Records from a data collection
BEGIN

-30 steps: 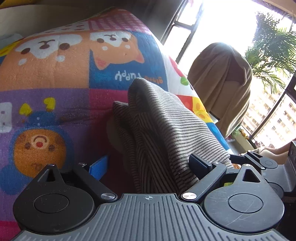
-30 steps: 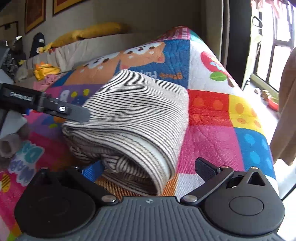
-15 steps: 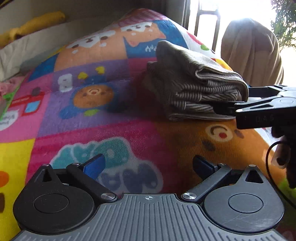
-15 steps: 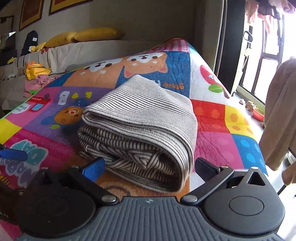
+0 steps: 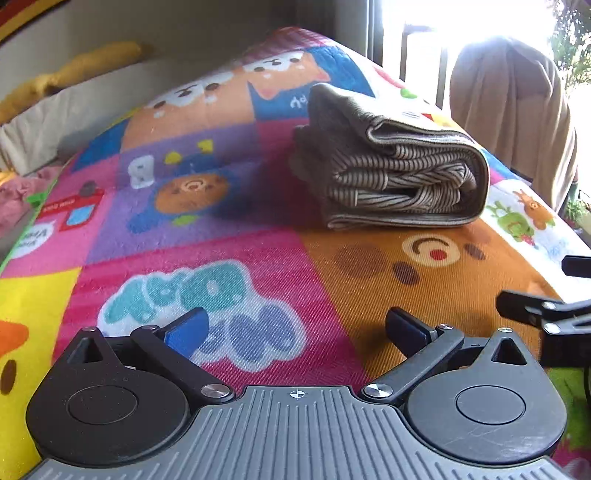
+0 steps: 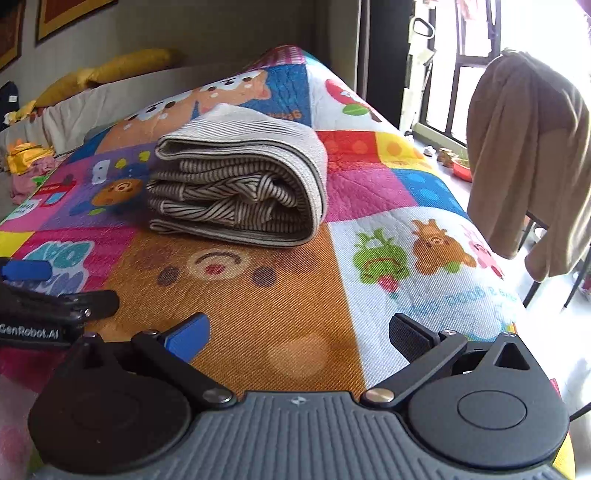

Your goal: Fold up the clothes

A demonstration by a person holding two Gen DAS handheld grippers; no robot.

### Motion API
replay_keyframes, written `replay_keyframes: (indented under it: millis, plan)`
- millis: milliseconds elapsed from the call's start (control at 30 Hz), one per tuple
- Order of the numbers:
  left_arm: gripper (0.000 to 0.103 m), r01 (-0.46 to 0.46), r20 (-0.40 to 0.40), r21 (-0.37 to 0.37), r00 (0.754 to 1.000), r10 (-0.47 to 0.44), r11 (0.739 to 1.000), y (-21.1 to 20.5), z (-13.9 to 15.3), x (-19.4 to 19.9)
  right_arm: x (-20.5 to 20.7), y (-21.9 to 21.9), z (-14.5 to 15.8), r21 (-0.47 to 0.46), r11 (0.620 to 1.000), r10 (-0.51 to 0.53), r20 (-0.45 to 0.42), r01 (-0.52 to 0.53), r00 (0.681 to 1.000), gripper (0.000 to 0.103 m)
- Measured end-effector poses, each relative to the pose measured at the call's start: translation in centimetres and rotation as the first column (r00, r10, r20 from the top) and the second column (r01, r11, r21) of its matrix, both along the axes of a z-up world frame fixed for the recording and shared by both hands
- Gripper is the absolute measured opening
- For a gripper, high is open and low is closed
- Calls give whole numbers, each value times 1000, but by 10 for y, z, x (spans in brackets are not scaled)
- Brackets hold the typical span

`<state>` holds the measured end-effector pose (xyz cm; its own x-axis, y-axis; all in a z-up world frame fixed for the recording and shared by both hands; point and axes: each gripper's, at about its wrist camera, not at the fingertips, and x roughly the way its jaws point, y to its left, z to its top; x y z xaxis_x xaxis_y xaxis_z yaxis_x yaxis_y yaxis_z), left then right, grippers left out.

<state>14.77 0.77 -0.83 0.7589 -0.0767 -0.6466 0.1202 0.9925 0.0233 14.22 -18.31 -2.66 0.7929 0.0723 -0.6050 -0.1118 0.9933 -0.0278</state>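
Bright cartoon patchwork mat (image 6: 295, 295) is spread across the surface, and the folded striped garment (image 6: 240, 188) is seen resting on it, apart from both tools. Left gripper (image 5: 295, 328) is held wide open and empty, jaws just widened; right gripper (image 6: 299, 332) likewise spread, nothing between.

We take this for a home, a living room or bedroom. A quilted children's mat (image 6: 369, 192) with cartoon bears and bright patches covers the work surface. At the far left a pale cushioned edge, sofa or bed, carries yellow pillows (image 6: 107, 72). Framed pictures (image 6: 66, 11) hang on the wall above. On the right, a tall window with dark bars (image 6: 454, 92) lets in strong daylight; a brown cloth (image 6: 528, 155) drapes over a chair. Loose pink and yellow clothes (image 6: 26, 166) lie far left. A palm (image 5: 572, 40) shows outside.
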Motion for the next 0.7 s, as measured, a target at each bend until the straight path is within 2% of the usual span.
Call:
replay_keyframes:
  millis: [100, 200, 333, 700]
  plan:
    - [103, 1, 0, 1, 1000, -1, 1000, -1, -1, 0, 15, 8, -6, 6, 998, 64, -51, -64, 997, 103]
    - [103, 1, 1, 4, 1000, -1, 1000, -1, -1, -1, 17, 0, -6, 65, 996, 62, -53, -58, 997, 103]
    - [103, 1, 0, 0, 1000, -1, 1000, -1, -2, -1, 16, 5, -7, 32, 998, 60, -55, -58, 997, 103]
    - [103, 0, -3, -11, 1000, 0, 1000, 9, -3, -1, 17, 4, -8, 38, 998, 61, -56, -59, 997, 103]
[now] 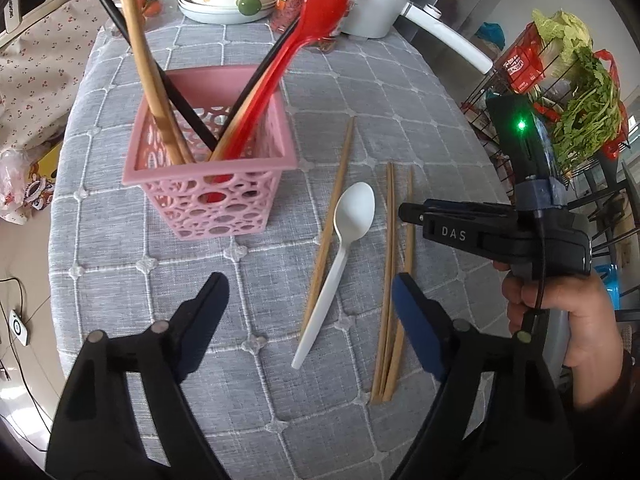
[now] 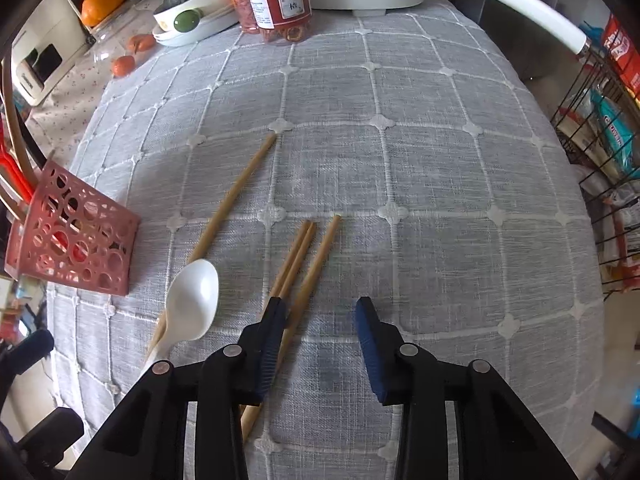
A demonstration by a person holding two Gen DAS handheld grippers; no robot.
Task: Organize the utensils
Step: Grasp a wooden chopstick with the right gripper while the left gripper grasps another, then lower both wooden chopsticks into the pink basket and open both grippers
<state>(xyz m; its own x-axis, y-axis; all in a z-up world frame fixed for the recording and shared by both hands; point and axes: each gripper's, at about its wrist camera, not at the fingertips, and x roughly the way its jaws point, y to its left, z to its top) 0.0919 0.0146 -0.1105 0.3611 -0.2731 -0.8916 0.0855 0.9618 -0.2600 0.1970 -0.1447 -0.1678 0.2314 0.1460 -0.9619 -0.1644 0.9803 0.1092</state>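
While hovering over the grey tablecloth (image 2: pixel 440 168), my right gripper (image 2: pixel 320 320) is standing part open, gripping nothing; 3 bamboo chopsticks (image 2: pixel 304 264) are lying at its left finger. My left gripper (image 1: pixel 308 312) is gaping wide, empty, above the white spoon (image 1: pixel 340 256). Pink basket (image 1: pixel 208 176) is holding the red spoon (image 1: pixel 296 52).

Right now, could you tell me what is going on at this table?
A person is sorting utensils with a handheld gripper in each hand. The pink basket already holds a red spoon and several chopsticks. A white spoon and four wooden chopsticks still lie on the grey tablecloth. The right gripper is low over the three chopsticks lying together, one beside its left finger, nothing gripped yet. The left gripper hovers open above the white spoon.
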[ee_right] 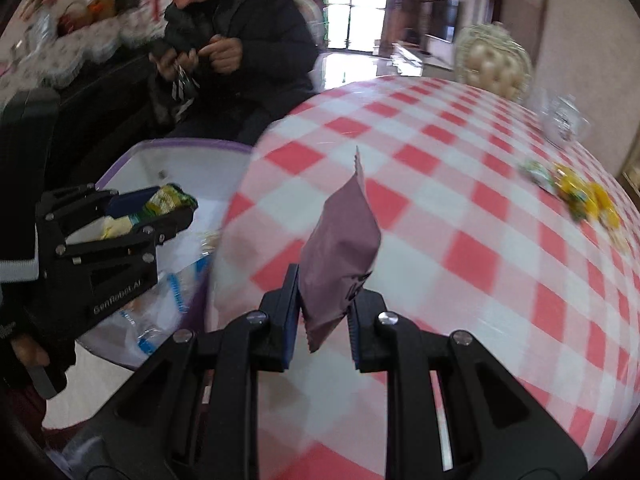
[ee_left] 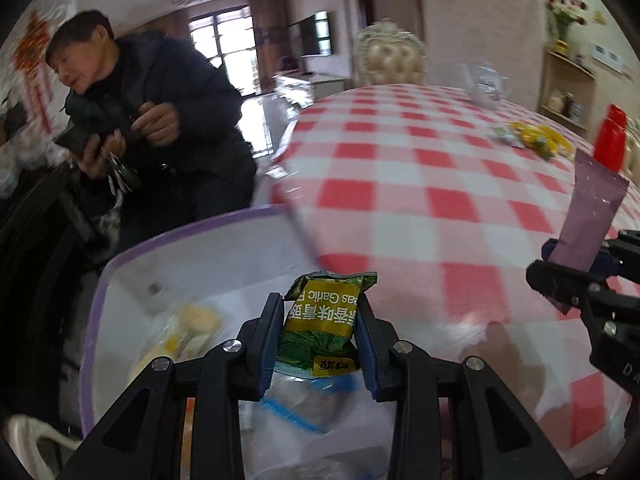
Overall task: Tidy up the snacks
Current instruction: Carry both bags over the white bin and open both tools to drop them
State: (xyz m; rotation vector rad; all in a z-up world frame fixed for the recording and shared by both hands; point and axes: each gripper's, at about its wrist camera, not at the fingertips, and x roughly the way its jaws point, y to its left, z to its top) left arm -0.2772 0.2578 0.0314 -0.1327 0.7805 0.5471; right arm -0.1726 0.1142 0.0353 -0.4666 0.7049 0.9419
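Black grippers (ee_left: 320, 340), blue-padded fingers (ee_left: 272, 344) (silver screws)

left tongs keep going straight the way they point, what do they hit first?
Probably the inside of the white bin: the left tongs, shut on the green pea packet, point down into it, toward its pale snack bags. Depth is unclear.

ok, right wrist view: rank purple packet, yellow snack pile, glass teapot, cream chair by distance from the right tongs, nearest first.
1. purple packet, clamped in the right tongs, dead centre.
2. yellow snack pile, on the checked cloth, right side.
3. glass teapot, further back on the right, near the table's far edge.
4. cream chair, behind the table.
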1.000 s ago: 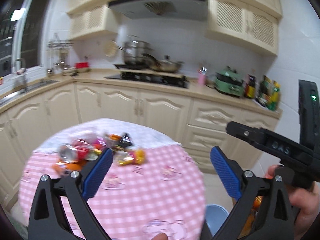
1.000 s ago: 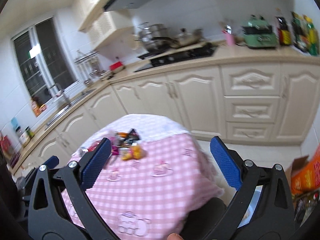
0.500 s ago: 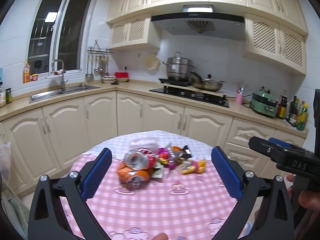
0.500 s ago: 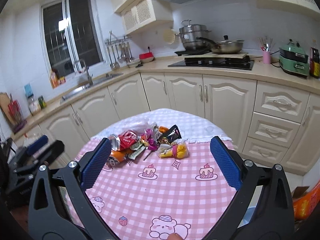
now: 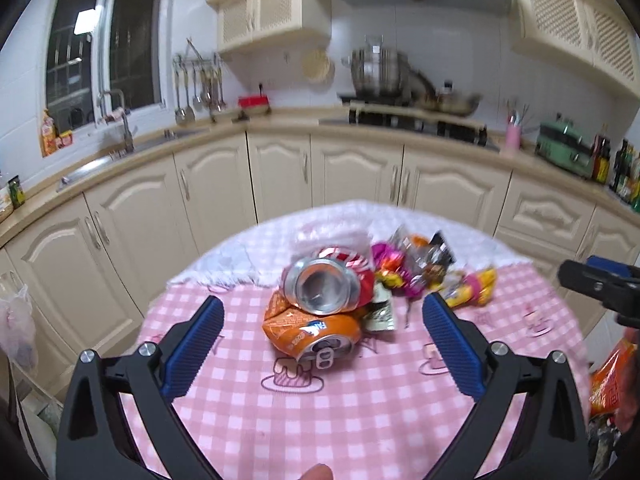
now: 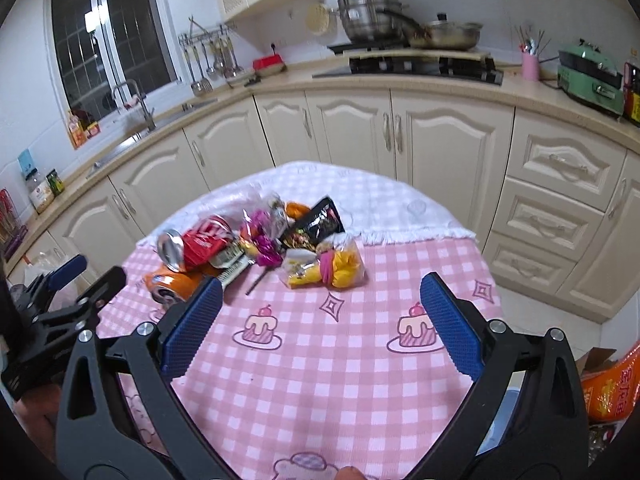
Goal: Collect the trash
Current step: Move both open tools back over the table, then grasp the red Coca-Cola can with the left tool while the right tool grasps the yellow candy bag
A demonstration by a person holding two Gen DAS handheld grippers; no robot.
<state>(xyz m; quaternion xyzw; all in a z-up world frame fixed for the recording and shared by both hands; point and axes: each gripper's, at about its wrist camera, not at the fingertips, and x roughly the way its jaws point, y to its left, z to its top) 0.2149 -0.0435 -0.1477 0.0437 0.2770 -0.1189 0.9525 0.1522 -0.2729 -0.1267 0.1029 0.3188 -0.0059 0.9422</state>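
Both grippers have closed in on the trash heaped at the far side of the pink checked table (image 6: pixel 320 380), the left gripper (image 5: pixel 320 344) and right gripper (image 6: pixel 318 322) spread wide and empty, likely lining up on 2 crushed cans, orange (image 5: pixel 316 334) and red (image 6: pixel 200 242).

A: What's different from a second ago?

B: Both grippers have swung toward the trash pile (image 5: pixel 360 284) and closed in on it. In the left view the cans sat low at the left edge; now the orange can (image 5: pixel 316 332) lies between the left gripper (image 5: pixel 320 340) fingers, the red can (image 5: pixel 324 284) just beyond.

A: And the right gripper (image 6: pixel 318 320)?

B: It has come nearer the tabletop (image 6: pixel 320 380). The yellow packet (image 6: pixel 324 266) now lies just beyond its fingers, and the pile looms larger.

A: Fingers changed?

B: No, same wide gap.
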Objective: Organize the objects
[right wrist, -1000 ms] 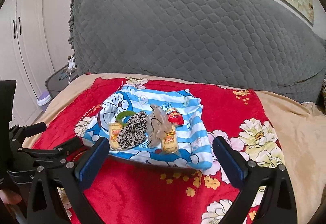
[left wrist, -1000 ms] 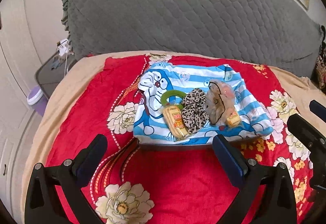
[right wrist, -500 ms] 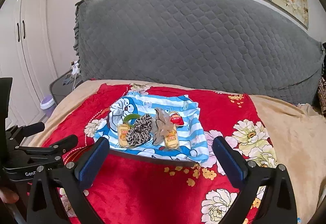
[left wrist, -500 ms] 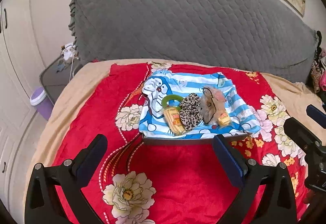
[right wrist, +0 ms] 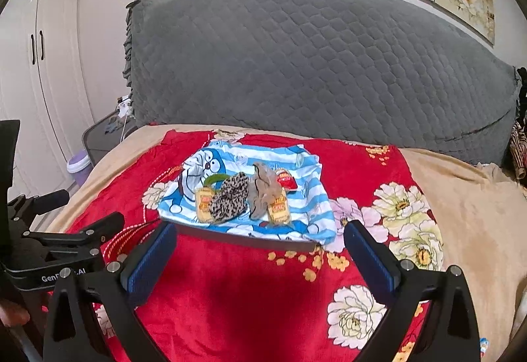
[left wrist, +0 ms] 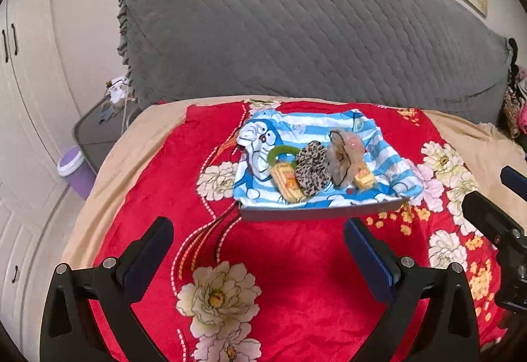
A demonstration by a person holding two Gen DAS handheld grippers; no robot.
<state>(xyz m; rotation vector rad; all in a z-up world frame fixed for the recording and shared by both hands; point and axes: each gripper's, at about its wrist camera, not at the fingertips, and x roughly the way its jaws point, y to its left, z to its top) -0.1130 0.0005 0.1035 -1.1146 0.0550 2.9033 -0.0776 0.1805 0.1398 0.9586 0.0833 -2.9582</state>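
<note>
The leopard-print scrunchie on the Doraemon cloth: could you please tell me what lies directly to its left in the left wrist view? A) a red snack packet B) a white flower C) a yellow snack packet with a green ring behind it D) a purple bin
C: the leopard-print scrunchie has a yellow snack packet beside it on the left, with a green ring just behind.

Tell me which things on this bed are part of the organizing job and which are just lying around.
Job items:
leopard scrunchie
beige hair bow
green ring
two yellow snack packets
red packet
cloth-covered tray

Lying about:
purple bin
bedside table
red floral blanket
</note>
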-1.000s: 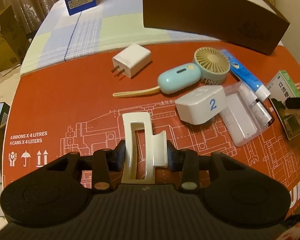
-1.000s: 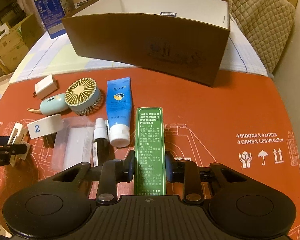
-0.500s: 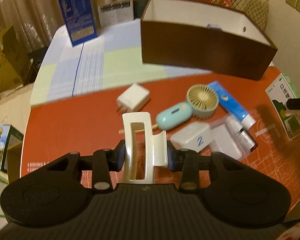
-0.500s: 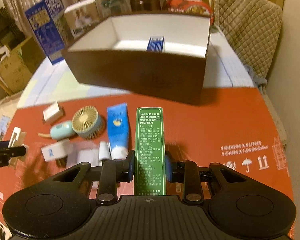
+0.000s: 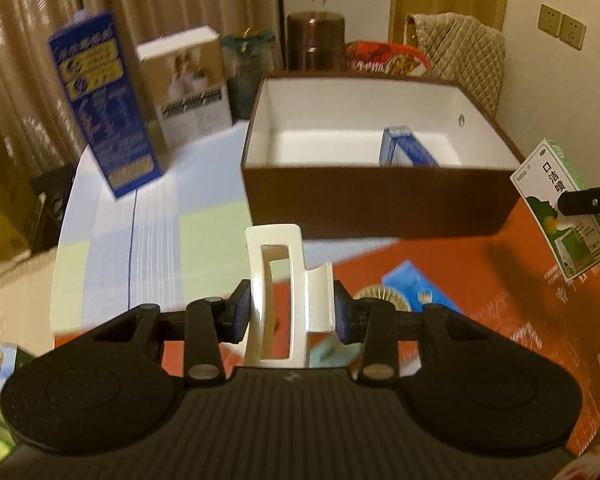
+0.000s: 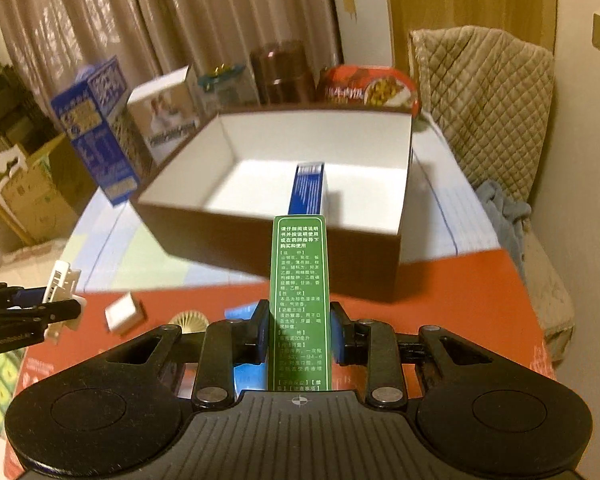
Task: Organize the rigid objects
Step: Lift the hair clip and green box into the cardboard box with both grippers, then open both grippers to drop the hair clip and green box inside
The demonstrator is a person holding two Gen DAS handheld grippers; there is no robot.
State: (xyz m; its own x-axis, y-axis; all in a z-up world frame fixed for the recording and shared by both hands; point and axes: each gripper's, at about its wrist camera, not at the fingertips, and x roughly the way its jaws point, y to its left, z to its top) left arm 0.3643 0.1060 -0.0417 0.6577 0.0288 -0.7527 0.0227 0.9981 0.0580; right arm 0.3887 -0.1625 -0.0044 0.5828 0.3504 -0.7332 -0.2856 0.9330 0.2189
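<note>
My left gripper (image 5: 290, 310) is shut on a cream hair claw clip (image 5: 278, 280) and holds it in the air in front of the brown box (image 5: 376, 196). My right gripper (image 6: 298, 334) is shut on a tall green carton (image 6: 300, 300), also raised, near the box's front wall (image 6: 260, 248). The green carton shows at the right of the left wrist view (image 5: 564, 208). The clip shows at the left of the right wrist view (image 6: 62, 284). The box is white inside and holds a blue carton (image 6: 308, 188). Below lie a small fan (image 5: 384, 292), a blue tube (image 5: 416, 286) and a white charger (image 6: 124, 312).
The red cardboard sheet (image 6: 460, 300) covers the near table, with a checked cloth (image 5: 148, 220) beyond it. A tall blue carton (image 5: 104, 104), a white photo box (image 5: 188, 84), a brown canister (image 5: 314, 40) and a red food bowl (image 6: 368, 88) stand behind the brown box. A quilted chair (image 6: 496, 100) is at the right.
Both grippers have risen from the red sheet and moved toward the brown box with their objects held. The box's inside and the blue carton in it have come into view.
</note>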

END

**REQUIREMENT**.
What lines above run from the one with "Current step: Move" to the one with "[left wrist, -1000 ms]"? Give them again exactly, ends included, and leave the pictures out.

**ANSWER BELOW**.
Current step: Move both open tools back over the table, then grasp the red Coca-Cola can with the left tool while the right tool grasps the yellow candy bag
A demonstration by a person holding two Gen DAS handheld grippers; no robot.
<state>(xyz m; quaternion xyzw; all in a z-up world frame fixed for the recording and shared by both hands; point and axes: each gripper's, at about its wrist camera, not at the fingertips, and x roughly the way its jaws point, y to its left, z to its top) 0.2149 -0.0435 -0.1477 0.0437 0.2770 -0.1189 0.9525 0.1522 -0.2729 -0.1267 0.1029 0.3188 -0.0059 0.9422</state>
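Both grippers have closed in on the trash heaped at the far side of the pink checked table (image 6: pixel 320 380), the left gripper (image 5: pixel 320 344) and right gripper (image 6: pixel 318 322) spread wide and empty, likely lining up on 2 crushed cans, orange (image 5: pixel 316 334) and red (image 6: pixel 200 242).

A: What's different from a second ago?

B: Both grippers have swung toward the trash pile (image 5: pixel 360 284) and closed in on it. In the left view the cans sat low at the left edge; now the orange can (image 5: pixel 316 332) lies between the left gripper (image 5: pixel 320 340) fingers, the red can (image 5: pixel 324 284) just beyond.

A: And the right gripper (image 6: pixel 318 320)?

B: It has come nearer the tabletop (image 6: pixel 320 380). The yellow packet (image 6: pixel 324 266) now lies just beyond its fingers, and the pile looms larger.

A: Fingers changed?

B: No, same wide gap.
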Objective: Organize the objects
[right wrist, -1000 ms] 
[left wrist, -1000 ms] 

The response to the exercise is complete.